# Working with reclaimed oak



## Firefighter (Oct 21, 2010)

I have the chance to get some reclaimed oak that was taken from an old barn. I want to build a dining table/bench and master bath vanity. I have seen reclaimed furniture with the saw marks intact, but a finish that still feels good. I know it won't be a glass smooth surface, but what do you do to make the table top suitable for a table top while maintaining as much character as possible? Thanks for any ideas! Also, what is a reasonable price to pay for this material? 1×6, 1×8 and 4×4. I think lengths are random.


----------



## bandit571 (Jan 20, 2011)

I use a hand plane on the stuff









That way, I can control how much is removed, and how much stays behind..


----------



## WDHLT15 (Aug 15, 2011)

Looks like elm, not oak.


----------



## bandit571 (Jan 20, 2011)

This is white Oak slab a friend had sawn from a log on his property. He was going to just belt sand the whole 20" wide, by 10' long slab. Slab was about 4" thick. I was showing how a plane could help things along.


----------



## Firefighter (Oct 21, 2010)

Wouldn't that pretty quickly remove the saw marks that I want to retain?


----------



## bandit571 (Jan 20, 2011)

Depends. One: on how much you remove with the plane. You can always "Skip-plane" and just knock the marks down a bit. Two: Use a scrub plane. And leave THOSE marks instead.

One can smooth the marks out entirely on the areas where the marks won't show. I tend to get 80% of the marks off, makes doing any joinery work a little easier.









A blanket Chest made from Reclaimed White Oak, stained a dark walnut by the owner.









And a better look at the top.. Lot of the saw marks from being resawn were planed off. Still some left.


----------



## Cosmicsniper (Oct 2, 2009)

Card scrapers also work well for this.

BTW, thats a nice chest, Bandit.


----------



## palaswood (Aug 9, 2013)

Here's what I do to retain the "reclaimed wood" look.

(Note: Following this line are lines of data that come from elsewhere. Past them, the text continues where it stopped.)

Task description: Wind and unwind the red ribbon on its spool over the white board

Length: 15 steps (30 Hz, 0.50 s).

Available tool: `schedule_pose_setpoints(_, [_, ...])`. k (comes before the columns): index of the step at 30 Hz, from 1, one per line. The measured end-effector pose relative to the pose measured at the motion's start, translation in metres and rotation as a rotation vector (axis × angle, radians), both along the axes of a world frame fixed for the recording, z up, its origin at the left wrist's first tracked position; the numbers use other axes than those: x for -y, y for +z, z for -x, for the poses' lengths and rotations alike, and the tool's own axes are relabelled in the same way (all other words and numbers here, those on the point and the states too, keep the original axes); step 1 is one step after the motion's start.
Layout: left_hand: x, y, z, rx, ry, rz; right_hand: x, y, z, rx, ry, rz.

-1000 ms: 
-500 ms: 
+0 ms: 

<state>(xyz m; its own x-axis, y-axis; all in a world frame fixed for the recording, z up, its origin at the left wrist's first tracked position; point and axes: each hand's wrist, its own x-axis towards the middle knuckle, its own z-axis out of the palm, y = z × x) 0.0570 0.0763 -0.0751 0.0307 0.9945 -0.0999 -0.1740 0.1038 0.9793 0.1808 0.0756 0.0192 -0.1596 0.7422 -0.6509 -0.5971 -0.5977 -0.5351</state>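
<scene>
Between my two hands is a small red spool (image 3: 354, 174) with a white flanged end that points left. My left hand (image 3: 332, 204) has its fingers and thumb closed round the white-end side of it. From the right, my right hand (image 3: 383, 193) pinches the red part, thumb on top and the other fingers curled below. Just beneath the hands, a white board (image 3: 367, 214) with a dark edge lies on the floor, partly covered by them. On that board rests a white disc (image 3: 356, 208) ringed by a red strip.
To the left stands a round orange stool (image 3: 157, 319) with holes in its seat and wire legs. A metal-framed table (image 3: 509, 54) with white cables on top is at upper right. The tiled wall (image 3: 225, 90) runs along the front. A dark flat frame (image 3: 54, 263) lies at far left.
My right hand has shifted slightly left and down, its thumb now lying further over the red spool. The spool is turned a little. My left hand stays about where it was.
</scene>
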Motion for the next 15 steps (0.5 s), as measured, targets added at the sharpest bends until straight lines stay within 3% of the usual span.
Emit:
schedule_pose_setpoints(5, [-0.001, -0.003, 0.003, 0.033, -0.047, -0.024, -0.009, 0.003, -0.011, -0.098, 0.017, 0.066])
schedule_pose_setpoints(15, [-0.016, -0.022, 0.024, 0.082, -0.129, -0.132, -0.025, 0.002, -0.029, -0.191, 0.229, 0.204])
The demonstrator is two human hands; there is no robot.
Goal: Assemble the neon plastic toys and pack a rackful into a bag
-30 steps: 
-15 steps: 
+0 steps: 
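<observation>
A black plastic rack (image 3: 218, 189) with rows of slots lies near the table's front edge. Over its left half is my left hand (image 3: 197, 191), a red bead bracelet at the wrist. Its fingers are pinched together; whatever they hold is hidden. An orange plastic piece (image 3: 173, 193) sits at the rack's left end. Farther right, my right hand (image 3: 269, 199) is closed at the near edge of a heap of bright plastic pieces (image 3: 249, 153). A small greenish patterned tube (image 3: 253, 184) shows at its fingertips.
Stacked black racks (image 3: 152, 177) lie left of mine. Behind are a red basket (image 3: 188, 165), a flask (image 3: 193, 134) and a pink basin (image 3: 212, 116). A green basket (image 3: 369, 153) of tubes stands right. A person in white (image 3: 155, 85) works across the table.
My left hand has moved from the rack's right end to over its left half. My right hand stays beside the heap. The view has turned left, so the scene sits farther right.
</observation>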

Hit it with the orbital sander or finish sander with a high grit, like 220. Dont work up to the 220 using lower grits, just hit it with the 220 until you get it mostly smooth to the touch, while keeping the "character" of the saw marks, dings, etc.

But LIGHTLY, cause ROS's can take off a lot of material. Just run it over each spot for a few seconds.

Then hand sand 320 and go to 400, hitting all the nooks and crannies to eliminate any splintering. The surface will not be completely flat, there will be high and low spots, but thats part of the charm. And then just finish directly, i'm partial to Watco Danish Oil. Wet sanding with diluted danish oil using 400, and let set for 30 mins, then wipe off and repeat, and repeat, until the pores are filled, and then 600 or higher to achieve that glass like finish.

But if you want a more rustic finish, just sand to 320 and even to just 220, but hand sand after using the power sander. And dont wet sand, just let the oil soak in for about 30 mins, then wipe off. Or were you thinking of using a poly or lacquer?


----------



## donwilwol (May 16, 2011)

Exactly what do you mean by "Suitable for a tabletop"?

I know this isn't oak, but I used a similar process to palaswood suggested on it. Oak would have been similar.


----------



## SCOTSMAN (Aug 1, 2008)

It doesn't look very oak like to me either still if your sure? Alistair


----------



## Firefighter (Oct 21, 2010)

I was thinking of a poly finish, but only because that is what I usually use. My end goal is to have a table top smooth enough to wipe down and not have food scraps stuck in the wood. Also, any suggestions on epoxy to fill the nail holes?


----------



## donwilwol (May 16, 2011)

Post some pictures. What does it look like?


----------



## Firefighter (Oct 21, 2010)

Here is a sample area that I cleaned (brushed dirt out of cracks) and wiped down with mineral spirits. I also sanded that area with 220 by hand. It gave a textured but smooth feeling.


----------